正文 第二十一回 刀魂與花魂

小屋後有個小小的花圃,春花已經次第開了,已經可以戴在鬢旁,插入瓶中。

丁寧穿一身青衣,趿著的是帶著唐時古風的高齒木屐,腳上甚至還套著雙丫頭襪。

在初夏午後溫暖的陽光下,他的臉看來雖然還是蒼白得毫無血色,可是他的神態,卻帶著種說不出的悠閑和雅適。

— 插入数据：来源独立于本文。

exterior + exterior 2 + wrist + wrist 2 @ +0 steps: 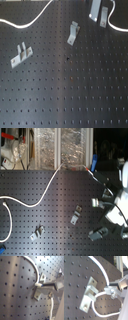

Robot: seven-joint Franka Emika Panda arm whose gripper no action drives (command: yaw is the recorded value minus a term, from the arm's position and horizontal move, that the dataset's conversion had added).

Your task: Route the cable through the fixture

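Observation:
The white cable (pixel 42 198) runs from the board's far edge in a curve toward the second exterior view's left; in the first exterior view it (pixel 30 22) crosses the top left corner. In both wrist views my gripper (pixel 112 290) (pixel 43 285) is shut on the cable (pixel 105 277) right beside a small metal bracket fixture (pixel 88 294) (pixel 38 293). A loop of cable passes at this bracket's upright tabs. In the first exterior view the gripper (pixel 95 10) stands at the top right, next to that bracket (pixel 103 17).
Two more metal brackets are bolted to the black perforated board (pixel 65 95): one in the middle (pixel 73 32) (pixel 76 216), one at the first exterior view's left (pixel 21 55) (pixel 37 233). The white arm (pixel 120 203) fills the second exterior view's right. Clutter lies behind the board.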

這種神態,使得他蒼白的臉在鮮艷的群花中顯得更突出,更高貴。

唯一和他這種優雅的態度有一點不相配的,是他手裡的一把刀。

可是這把刀也是非常優雅的,一種非常古樸的優雅,不相稱的是,這把刀上的殺氣。

花園裡有一棵很高大的銀杏樹,樹蔭下有一張幾,一個蒲團。

几上有一個仿造宋汝洲哥窯「雨過天青」的花瓶,蒲團上坐著一個人。

這個人不是和尚,是丁寧。

——蒲團上坐著的人不一定是和尚,和尚也不一定坐在蒲團上。

丁寧正在修整他剛從花圃里摘下的鮮花,用他手裡一柄形狀古樸而優雅的銀色的短刀。

一柄如此合適的刀,一把削整花枝的銀刀,刀上怎麼會有殺氣?

午後的陽光還是金黃色的,還沒有到達那種黑夜來臨前夕陽的輝煌燦爛的鮮紅。

姜斷弦遠遠的站在一叢紅花旁,靜靜的看著丁寧削整花枝,彷彿已看得痴了。

他的臉色永遠是那麼冷酷和淡漠,可是他的眼卻像是火一般的夕陽般燃燒了起來,就像是一隻猛獸,看到了另一隻足以威脅到它生命的猛獸。

可是丁寧只不過在削整幾枝已經被摘落下的鮮花而已。

這種悠閑的事,怎麼會引起別人的敵視。

陽光的金黃已漸漸淡了,火樣的鮮紅還沒有染上夕陽。

如石像般靜立不動的姜斷弦,忽然慢慢的向丁寧走了過來。

丁寧卻彷彿根本沒有發覺自己面前已經有了這麼樣一個人。一個隨時隨地都可能威脅到他的生命與存在的人。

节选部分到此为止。